The discriminatory performance of simple biomarkers (LAC, CRP, PCT, ALB) and composite indices (LAR, CAR, PAR) for ICU mortality was assessed using ROC curve analysis. AUC values, optimal cut-off points based on the Youden index, and corresponding sensitivity and specificity estimates are summarised in Table 6. ROC curves for LAR, CAR, and PAR are presented in Figure 3, Figure 4 and Figure 5, while a combined comparison of simple and composite biomarkers is shown in Figure 6. Cut-off values were derived from the present dataset using the Youden index and should be interpreted as data-driven thresholds.
Table 6. ROC analysis for ICU mortality using peri-admission composite biomarkers (LAR, CAR, PAR) (included ICU admissions, n = 137).
Figure 3. ROC curve for ICU mortality using peri-admission LAR and cut-off based on the Youden index (0.1064) (n = 137).
Figure 4. ROC curve for ICU mortality using peri-admission CAR and cut-off based on the Youden index (3.176) (n = 137).
Figure 5. ROC curve for ICU mortality using peri-admission PAR and cut-off based on the Youden index (0.14258) (n = 137).
Figure 6. Comparison of ROC curves for ICU mortality using peri-admission simple (a) and composite (b) biomarkers (n = 137).
Among the composite indices, LAR achieved the highest AUC (0.692; 95% CI 0.603–0.781), with an optimal cut-off of 0.1064. For LAR ≥ 0.1064, ICU mortality reached 77.3% (p < 0.001). CAR demonstrated an AUC of 0.677 (95% CI 0.586–0.767), with an optimal cut-off of 3.176, above which mortality was 65.7% (p < 0.001). PAR yielded a lower AUC (0.625, 95% CI 0.531–0.718), with an optimal cut-off of 0.143, which identified a subgroup with higher observed 66.7% mortality (p = 0.013), while PAR was not an independent predictor in the continuous multivariable model. Sensitivity and specificity for the optimal thresholds of LAR, CAR, and PAR ranged from 0.36 to 0.69 and 0.66–0.86, respectively.

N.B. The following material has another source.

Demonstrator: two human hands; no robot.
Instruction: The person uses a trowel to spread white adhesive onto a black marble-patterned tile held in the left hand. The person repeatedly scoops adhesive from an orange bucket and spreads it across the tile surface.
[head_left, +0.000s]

3.5. Odds Ratios for Mortality Based on ROC-Derived Cut-Off Values

Odds ratios for ICU mortality above the optimal cut-off points for LAR, CAR, and PAR, derived from ROC analysis, are presented in Table 7. Exceeding the LAR threshold was associated with approximately six-fold higher odds of death (OR 6.18; 95% CI 2.80–14.68; p < 0.001). For CAR, the odds of death increased roughly four-fold (OR 4.20; 95% CI 2.08–8.72; p < 0.001). PAR showed a significant but weaker association, with a 2.7-fold increase in the odds of ICU death above its cut-off (OR 2.70; 95% CI 1.24–6.15; p = 0.015).
Table 7. Odds ratios for ICU mortality above ROC-derived cut-off points (included ICU admissions, n = 137).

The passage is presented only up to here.